TimeTracker/docs/PERFORMANCE.md

# TimeTracker Performance Optimizations

This document summarizes performance improvements applied to the TimeTracker Flask application, configuration options, follow-up index candidates, benchmark targets, and where async or background processing would help.

## Summary of Changes

| Area | Change | Rationale |
|------|--------|-----------|
| **Instrumentation** | Optional slow-request logging and query-count profiling via `PERF_LOG_SLOW_REQUESTS_MS` and `PERF_QUERY_PROFILE`. | Confirm assumptions and measure impact without production overhead by default. |
| **Task report** | Eager load tasks (project, assignee); single aggregation query for hours/count per task via `TimeEntryRepository.get_task_aggregates()`. Same for Excel export. | Eliminates N+1 (1 + N task queries + N time-entry queries). |
| **Admin dashboard** | Replaced two 30-iteration loops with two GROUP BY queries (user activity by date, daily hours by date). | Cuts ~60 queries to 2. |
| **Gantt** | Load all tasks for selected projects in one query; group by `project_id`. `calculate_project_progress` accepts optional `tasks` to avoid extra query. | One query instead of N per project. |
| **Time entries report** | Pagination (page/per_page, default 50, max 500); summary from COUNT and SUM aggregation. | Prevents unbounded load and timeouts on large date ranges. |
| **ReportingService.get_time_summary** | Use `count_for_date_range()` and `get_total_duration()` instead of loading all entries for count. | Avoids loading full result set to compute totals. |
| **Admin user edit** | Batch load clients: `Client.query.filter(Client.id.in_(assigned_client_ids)).all()`. | One query instead of N for subcontractor assigned clients. |
| **Dashboard last_timer_context** | `joinedload(TimeEntry.project)`, `joinedload(TimeEntry.client)` on the single “last entry” query. | Avoids two lazy loads when rendering. |
| **Caching** | Dashboard: cache `get_dashboard_stats` and `get_time_by_project_chart` per user (TTL 90s). Admin: cache chart data (TTL 10 min). `invalidate_dashboard_for_user()` clears stats, chart, and legacy key. | Reduces repeated DB work on hot paths. |
| **Team chat** | Batch load read receipts for message IDs; build dict and create only missing receipts. | Removes N+1 per message. |
| **Integrations list** | One query for all credentials for listed integration IDs; set of IDs for “has_credentials” check. | Removes N+1 per integration. |
| **Inventory** | Batch load `WarehouseStock` for reorder/low-stock items; group by `stock_item_id`. Use `joinedload(WarehouseStock.warehouse)` where warehouse is rendered. | Removes N+1 per item. |
| **AnalyticsService** | `get_dashboard_top_projects` and `get_time_by_project_chart` use DB GROUP BY + SUM instead of loading all time entries. | Scales with large entry counts. |

## Tradeoffs

- **Dashboard cache**: Stats and chart can be up to 90 seconds stale; invalidated on timer start/stop and time entry changes.
- **Admin chart cache**: Up to 10 minutes stale; no invalidation on time entry/project change (TTL only).
- **Time entries report**: Pagination adds `page` and `per_page` to the URL; exports still fetch full result set (consider a hard limit or background job for very large ranges).
- **Reports summary**: Not cached (return value includes ORM objects); dashboard and admin chart caches are the main wins.

## Configuration

| Env / config | Description |
|--------------|-------------|
| `PERF_LOG_SLOW_REQUESTS_MS` | Log one line when request duration exceeds this many milliseconds (0 = disabled). |
| `PERF_QUERY_PROFILE` | When true, track DB query count per request and include in slow-request logs. |

Instrumentation is in `app/utils/performance.py` and registered in `create_app()`.

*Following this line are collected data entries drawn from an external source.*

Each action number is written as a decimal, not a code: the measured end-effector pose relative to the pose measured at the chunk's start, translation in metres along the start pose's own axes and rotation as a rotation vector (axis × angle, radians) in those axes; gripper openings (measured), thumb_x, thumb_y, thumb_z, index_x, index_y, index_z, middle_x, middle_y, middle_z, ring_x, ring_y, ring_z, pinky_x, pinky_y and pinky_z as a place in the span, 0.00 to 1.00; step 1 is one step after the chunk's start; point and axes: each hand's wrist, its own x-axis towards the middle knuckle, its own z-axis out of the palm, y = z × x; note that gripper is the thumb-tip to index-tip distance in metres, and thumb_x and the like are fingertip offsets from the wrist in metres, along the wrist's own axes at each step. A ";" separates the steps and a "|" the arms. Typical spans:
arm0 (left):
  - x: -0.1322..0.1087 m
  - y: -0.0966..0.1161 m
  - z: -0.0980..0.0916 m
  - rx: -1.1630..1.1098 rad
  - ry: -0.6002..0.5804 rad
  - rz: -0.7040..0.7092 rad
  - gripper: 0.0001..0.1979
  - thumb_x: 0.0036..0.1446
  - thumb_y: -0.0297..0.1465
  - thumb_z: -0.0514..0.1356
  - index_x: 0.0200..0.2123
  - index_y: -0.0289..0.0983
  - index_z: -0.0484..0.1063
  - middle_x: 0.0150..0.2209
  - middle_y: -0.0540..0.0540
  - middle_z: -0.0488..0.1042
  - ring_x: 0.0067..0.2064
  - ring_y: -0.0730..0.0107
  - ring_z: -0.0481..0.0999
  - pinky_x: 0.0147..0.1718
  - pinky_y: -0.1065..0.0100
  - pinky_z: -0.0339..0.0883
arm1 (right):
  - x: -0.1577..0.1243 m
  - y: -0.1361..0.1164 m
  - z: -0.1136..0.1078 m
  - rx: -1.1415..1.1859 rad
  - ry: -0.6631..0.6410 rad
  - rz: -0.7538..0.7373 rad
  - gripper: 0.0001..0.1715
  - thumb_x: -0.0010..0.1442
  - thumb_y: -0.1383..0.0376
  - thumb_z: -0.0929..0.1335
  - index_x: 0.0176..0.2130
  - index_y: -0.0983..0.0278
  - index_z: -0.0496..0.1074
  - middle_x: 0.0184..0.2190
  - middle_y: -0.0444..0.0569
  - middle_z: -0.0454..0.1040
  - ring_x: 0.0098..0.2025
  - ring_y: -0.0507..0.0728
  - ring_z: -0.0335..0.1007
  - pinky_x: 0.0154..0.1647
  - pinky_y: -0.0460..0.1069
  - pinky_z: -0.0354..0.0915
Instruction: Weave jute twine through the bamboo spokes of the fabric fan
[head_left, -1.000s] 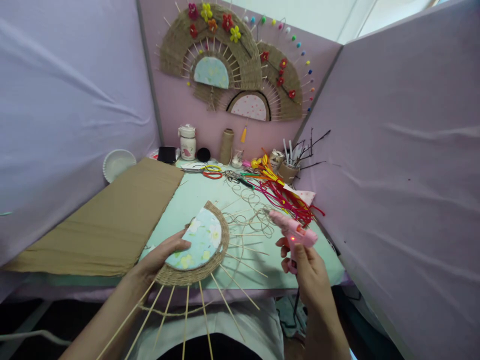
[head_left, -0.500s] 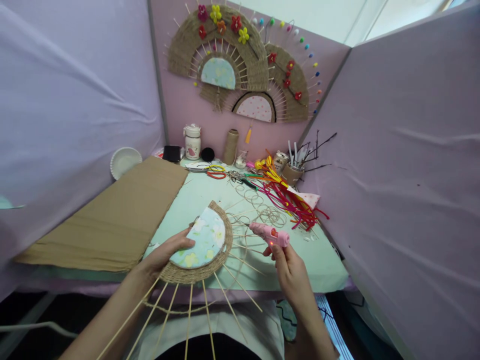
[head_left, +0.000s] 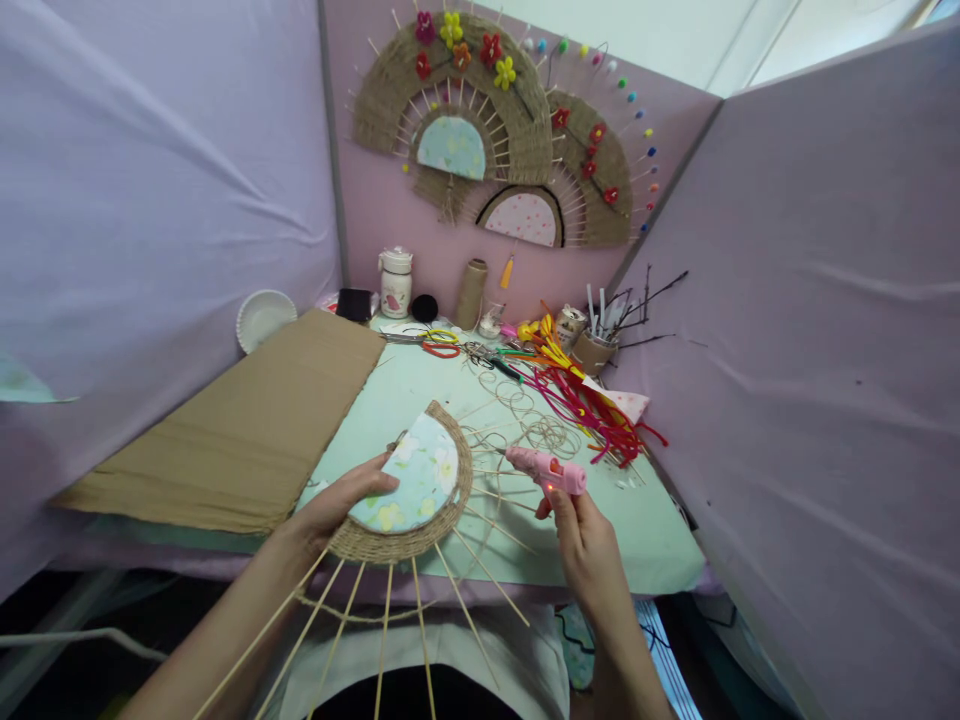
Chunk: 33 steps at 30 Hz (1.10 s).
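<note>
My left hand grips the straight edge of a half-round woven fan, thumb lying on its light-blue floral fabric and the other fingers hidden beneath. Twine is wound in a band round the curve, and thin wooden sticks spread out from it toward me and to the right. A loose strand of twine hangs across the lower sticks. In my right hand is a pink glue gun, its small light glowing red and its nozzle pointing left, close to the fan's right-hand sticks.
Brown cardboard covers the table's left side. Scissors, loose twine and red and yellow pipe cleaners lie behind the fan. A jar and a twine spool stand by the back wall, where finished fans hang.
The whole view has shifted slightly, so everything sits a little further right. Both hands keep their hold on the fan and glue gun, with hardly any movement between them.
</note>
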 end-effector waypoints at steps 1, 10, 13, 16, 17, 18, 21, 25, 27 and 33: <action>0.001 -0.001 -0.001 0.003 -0.004 0.000 0.39 0.45 0.29 0.63 0.62 0.35 0.56 0.43 0.41 0.79 0.36 0.60 0.78 0.35 0.67 0.68 | 0.000 0.000 0.000 -0.003 0.001 -0.002 0.23 0.64 0.51 0.56 0.29 0.61 0.67 0.22 0.44 0.69 0.22 0.53 0.60 0.25 0.47 0.56; 0.001 -0.002 -0.002 0.029 0.007 0.000 0.39 0.44 0.30 0.63 0.61 0.34 0.57 0.45 0.41 0.78 0.38 0.61 0.78 0.37 0.68 0.68 | 0.000 0.003 0.002 -0.004 -0.003 -0.003 0.23 0.63 0.50 0.56 0.29 0.62 0.67 0.19 0.43 0.65 0.21 0.53 0.59 0.24 0.47 0.55; 0.001 -0.001 -0.001 0.035 0.001 0.010 0.39 0.44 0.30 0.63 0.61 0.33 0.56 0.44 0.40 0.78 0.38 0.61 0.78 0.36 0.68 0.68 | 0.000 0.003 0.002 -0.008 0.002 -0.003 0.24 0.63 0.50 0.56 0.28 0.62 0.67 0.18 0.42 0.64 0.20 0.53 0.58 0.23 0.47 0.55; 0.001 -0.001 -0.001 0.034 0.001 0.012 0.40 0.44 0.30 0.63 0.61 0.33 0.56 0.44 0.40 0.78 0.38 0.61 0.78 0.37 0.68 0.68 | 0.000 0.003 0.002 -0.014 0.010 -0.012 0.24 0.63 0.50 0.56 0.28 0.62 0.67 0.18 0.42 0.64 0.20 0.52 0.58 0.24 0.47 0.55; 0.001 -0.001 -0.001 0.034 0.002 0.010 0.40 0.44 0.30 0.63 0.61 0.33 0.56 0.43 0.40 0.78 0.37 0.61 0.78 0.36 0.68 0.68 | 0.000 0.003 0.002 -0.014 0.010 -0.014 0.24 0.63 0.50 0.56 0.28 0.62 0.67 0.18 0.42 0.64 0.20 0.52 0.58 0.24 0.47 0.55; 0.001 -0.001 -0.002 0.035 0.003 0.009 0.40 0.44 0.30 0.63 0.61 0.33 0.56 0.43 0.40 0.78 0.37 0.61 0.78 0.36 0.68 0.67 | 0.000 0.003 0.002 -0.013 0.008 -0.015 0.25 0.63 0.50 0.56 0.28 0.62 0.67 0.18 0.42 0.63 0.20 0.53 0.58 0.24 0.47 0.55; 0.001 -0.001 -0.002 0.026 -0.005 0.005 0.40 0.44 0.30 0.63 0.61 0.33 0.55 0.42 0.41 0.79 0.36 0.62 0.78 0.35 0.68 0.68 | 0.000 0.004 0.003 -0.010 0.002 -0.009 0.25 0.64 0.49 0.56 0.28 0.62 0.67 0.18 0.42 0.62 0.20 0.53 0.59 0.24 0.46 0.55; 0.002 -0.003 -0.003 0.011 -0.014 0.006 0.40 0.44 0.30 0.63 0.61 0.33 0.55 0.41 0.41 0.79 0.36 0.63 0.78 0.34 0.69 0.68 | -0.001 0.005 0.003 -0.015 -0.002 -0.003 0.25 0.64 0.50 0.56 0.28 0.62 0.67 0.18 0.41 0.62 0.20 0.53 0.59 0.24 0.46 0.55; 0.002 -0.004 -0.004 0.009 -0.020 0.004 0.40 0.44 0.30 0.64 0.61 0.33 0.55 0.41 0.41 0.79 0.35 0.63 0.78 0.34 0.69 0.68 | -0.001 0.005 0.003 -0.016 0.000 -0.013 0.25 0.64 0.50 0.56 0.27 0.62 0.66 0.18 0.42 0.63 0.21 0.53 0.60 0.25 0.46 0.56; 0.002 -0.003 -0.003 -0.006 -0.024 0.008 0.38 0.45 0.29 0.63 0.60 0.34 0.56 0.41 0.42 0.79 0.35 0.64 0.78 0.35 0.69 0.68 | -0.001 0.003 0.003 -0.025 0.009 -0.031 0.24 0.64 0.50 0.56 0.27 0.62 0.66 0.20 0.43 0.65 0.23 0.53 0.62 0.26 0.46 0.56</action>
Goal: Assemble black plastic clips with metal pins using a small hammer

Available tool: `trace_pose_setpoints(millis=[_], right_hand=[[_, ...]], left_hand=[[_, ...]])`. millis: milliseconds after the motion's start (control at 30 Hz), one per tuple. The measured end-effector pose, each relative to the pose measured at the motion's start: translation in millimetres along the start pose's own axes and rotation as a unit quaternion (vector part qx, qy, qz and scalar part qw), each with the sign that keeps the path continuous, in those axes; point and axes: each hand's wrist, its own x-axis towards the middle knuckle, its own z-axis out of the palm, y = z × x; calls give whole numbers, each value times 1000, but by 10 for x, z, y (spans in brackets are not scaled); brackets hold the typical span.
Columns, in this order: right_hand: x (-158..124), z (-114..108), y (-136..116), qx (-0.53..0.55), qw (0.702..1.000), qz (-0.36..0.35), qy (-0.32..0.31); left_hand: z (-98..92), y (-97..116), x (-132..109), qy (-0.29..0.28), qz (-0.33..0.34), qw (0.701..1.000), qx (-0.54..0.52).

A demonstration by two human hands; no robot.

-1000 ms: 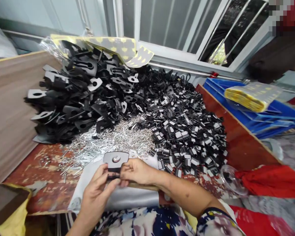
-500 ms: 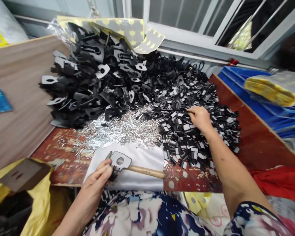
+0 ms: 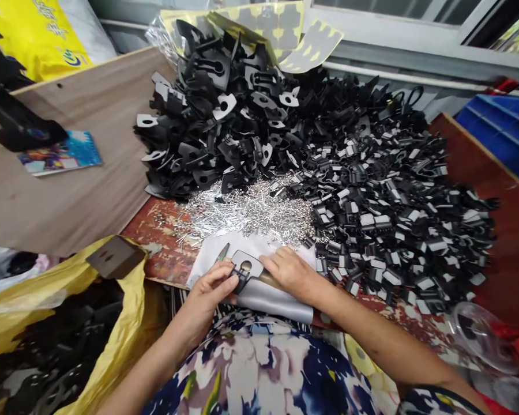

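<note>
My left hand (image 3: 211, 288) pinches a black flat plate with a round hole (image 3: 244, 266) and holds it on a white cloth (image 3: 259, 291) at the table's near edge. My right hand (image 3: 288, 271) rests just right of the plate with its fingers curled, over a wooden handle (image 3: 266, 278) that lies on the cloth. What the right fingers hold is hidden. Behind the cloth lies a heap of small silver pins (image 3: 251, 210). A pile of small black clips (image 3: 384, 202) spreads to the right, and larger black plates (image 3: 216, 127) are heaped at the back left.
A yellow bag (image 3: 47, 340) with black parts stands at the near left, a dark block (image 3: 115, 256) on its rim. A wooden board (image 3: 69, 173) with a colourful booklet (image 3: 60, 153) lies to the left. A blue bin (image 3: 501, 127) is at the right, clear plastic (image 3: 480, 340) near right.
My right hand came back from the clip pile to the plate on the cloth. My left hand kept its hold on the plate. The view swung down and to the left.
</note>
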Motion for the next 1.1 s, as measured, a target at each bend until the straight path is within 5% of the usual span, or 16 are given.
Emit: trace_pose_setpoints(millis=[100,233,367,567,900,1100], right_hand=[[-32,111,81,106,990,81,43],[16,-113,141,246,931,222,151],[159,-301,-95,291,914,213,186],[240,-248,-371,260,920,191,224],[198,-201,-544,297,916,159,216],[118,-157,-562,486,843,206,101]], left_hand=[[-66,26,-31,18,24,1000,-1],[-39,54,-38,-23,26,999,-6],[159,128,-3,-86,17,996,-25],[364,211,34,-103,25,991,-87],[281,146,-3,-104,69,990,-60],[130,185,3,-58,99,992,52]])
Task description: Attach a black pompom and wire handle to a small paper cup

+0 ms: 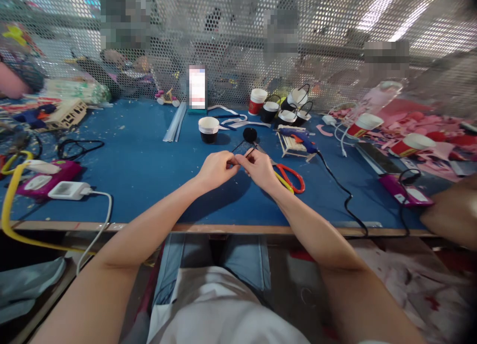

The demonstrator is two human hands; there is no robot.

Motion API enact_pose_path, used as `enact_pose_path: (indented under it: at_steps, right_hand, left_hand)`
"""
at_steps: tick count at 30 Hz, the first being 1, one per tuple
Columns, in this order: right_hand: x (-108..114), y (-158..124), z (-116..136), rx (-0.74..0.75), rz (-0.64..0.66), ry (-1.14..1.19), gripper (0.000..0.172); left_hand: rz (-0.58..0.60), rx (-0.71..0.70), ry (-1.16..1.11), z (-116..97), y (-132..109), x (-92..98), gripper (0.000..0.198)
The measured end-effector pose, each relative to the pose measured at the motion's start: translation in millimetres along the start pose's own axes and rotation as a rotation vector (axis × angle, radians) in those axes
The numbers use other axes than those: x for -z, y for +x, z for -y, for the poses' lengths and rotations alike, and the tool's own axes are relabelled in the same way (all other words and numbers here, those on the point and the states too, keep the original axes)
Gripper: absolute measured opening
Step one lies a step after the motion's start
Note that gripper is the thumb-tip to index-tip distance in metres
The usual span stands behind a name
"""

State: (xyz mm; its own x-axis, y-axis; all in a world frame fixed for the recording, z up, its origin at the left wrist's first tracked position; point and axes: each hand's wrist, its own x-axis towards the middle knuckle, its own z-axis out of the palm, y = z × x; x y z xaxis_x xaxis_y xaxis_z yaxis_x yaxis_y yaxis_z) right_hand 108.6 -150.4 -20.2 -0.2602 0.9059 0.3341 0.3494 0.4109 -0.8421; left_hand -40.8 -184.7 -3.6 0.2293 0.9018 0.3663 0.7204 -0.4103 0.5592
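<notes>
My left hand (219, 169) and my right hand (259, 167) meet over the table, fingertips pinched together on a thin black cord (238, 145). Just beyond them is a round black piece (249, 134); whether the cord joins it I cannot tell. Scissors (292, 179) with red and yellow handles lie beside and partly under my right hand. A white paper cup with a black lower band (208, 129) stands ahead of my left hand. To the right, a blue glue gun (300, 136) rests on a small wooden stand (292, 147).
Several cups with black handles (270, 111) stand at the back, before a perforated metal screen (231, 45). A lit phone (197, 88) leans there. Purple power strips (48, 180) and cables lie at both sides. Pink scraps (413, 113) pile up right. Another person's arm (450, 212) shows at right.
</notes>
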Motion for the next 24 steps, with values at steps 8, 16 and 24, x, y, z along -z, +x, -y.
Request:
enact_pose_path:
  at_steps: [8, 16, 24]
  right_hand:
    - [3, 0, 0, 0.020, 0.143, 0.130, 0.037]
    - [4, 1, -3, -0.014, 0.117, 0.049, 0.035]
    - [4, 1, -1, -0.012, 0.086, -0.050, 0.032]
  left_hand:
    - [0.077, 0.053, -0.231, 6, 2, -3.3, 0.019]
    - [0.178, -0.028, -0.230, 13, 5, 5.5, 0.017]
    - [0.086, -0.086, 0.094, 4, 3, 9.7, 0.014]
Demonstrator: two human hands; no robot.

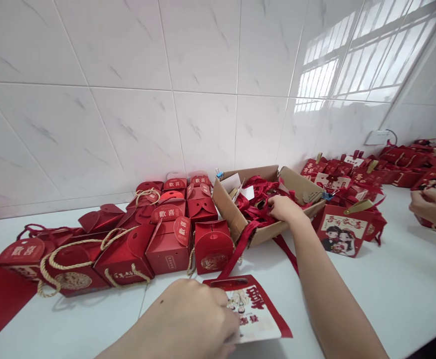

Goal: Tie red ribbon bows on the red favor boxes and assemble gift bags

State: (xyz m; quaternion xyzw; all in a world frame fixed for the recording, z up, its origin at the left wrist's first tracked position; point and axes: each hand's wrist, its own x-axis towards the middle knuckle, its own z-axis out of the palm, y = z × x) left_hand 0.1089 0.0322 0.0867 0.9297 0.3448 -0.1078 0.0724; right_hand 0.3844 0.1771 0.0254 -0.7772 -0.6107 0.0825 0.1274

## Follow-up: DB Index Candidates

Add via migrations after validating with `EXPLAIN ANALYZE` on real workloads:

- **time_entries**: `(user_id, start_time)`, `(project_id, start_time)`, `(task_id, end_time)`, `(start_time)` or `(start_time, end_time)` for range filters and admin 30-day charts. Consider partial index `WHERE end_time IS NOT NULL` for completed-entry-heavy queries.
- **payments**: `(payment_date, status)` for reporting and last-30-days stats.
- **activities**: `(user_id, created_at)` for activity feed; `(entity_type, action)` if filtered by type.
- **projects**: `(status)` for active lists; `(client_id, status)` for client-scoped lists.
- **tasks**: `(project_id, status)` for Gantt and task lists per project.

## Endpoints and Pages to Benchmark

- **Web**: `GET /`, `GET /dashboard`, `GET /reports`, `GET /reports/tasks`, `GET /reports/time-entries`, `GET /admin`, `GET /admin/dashboard`, `GET /gantt`, `GET /api/gantt/data` (with project_id and date range).
- **API**: `GET /api/v1/time-entries`, `GET /api/v1/clients`, `GET /api/entries`, `GET /api/activities`, and any dashboard/summary endpoints used by the UI.

Measure p50/p95 response time and, where possible, DB query count per request before and after optimizations. Use production-like data (e.g. 10k+ time entries, hundreds of projects/tasks).

## API Pagination Consistency

- List endpoints use `page` and `per_page` (default 50, max 100 in API v1 common). Response shape: resource key (e.g. `time_entries`) plus `pagination` with `page`, `per_page`, `total`, `pages`, `has_next`, `has_prev`, `next_page`, `prev_page`.
- Align any remaining list endpoints with `app/routes/api_v1_common.paginate_query()` and document defaults in OpenAPI and REST_API.md.

## Where Async or Background Processing Would Help

- **Heavy report exports**: Time entries (and similar) CSV/Excel/PDF with large date ranges. Offload to a background job (e.g. APScheduler or Celery), write file to storage or email link; return “report queued” or a poll endpoint. Reduces timeouts and keeps request workers free.
- **Scheduled reports**: Ensure generation runs in a worker/process that does not block the web app.
- **Precomputed rollups (optional)**: Daily/hourly rollup table for `time_entries` filled by a job; dashboard and admin charts could read from rollups at scale.
- **Cache warming**: Optional low-priority job that periodically hits dashboard or reports summary for active users.

## Tests

- **Task report**: `tests/test_reports_task_report.py` – correct hours/entries and repository aggregation.
- **Admin dashboard**: `tests/test_admin_dashboard_charts.py` – chart data present and 30-day series.
- **ReportingService**: `get_time_summary` uses count and duration only (no full fetch).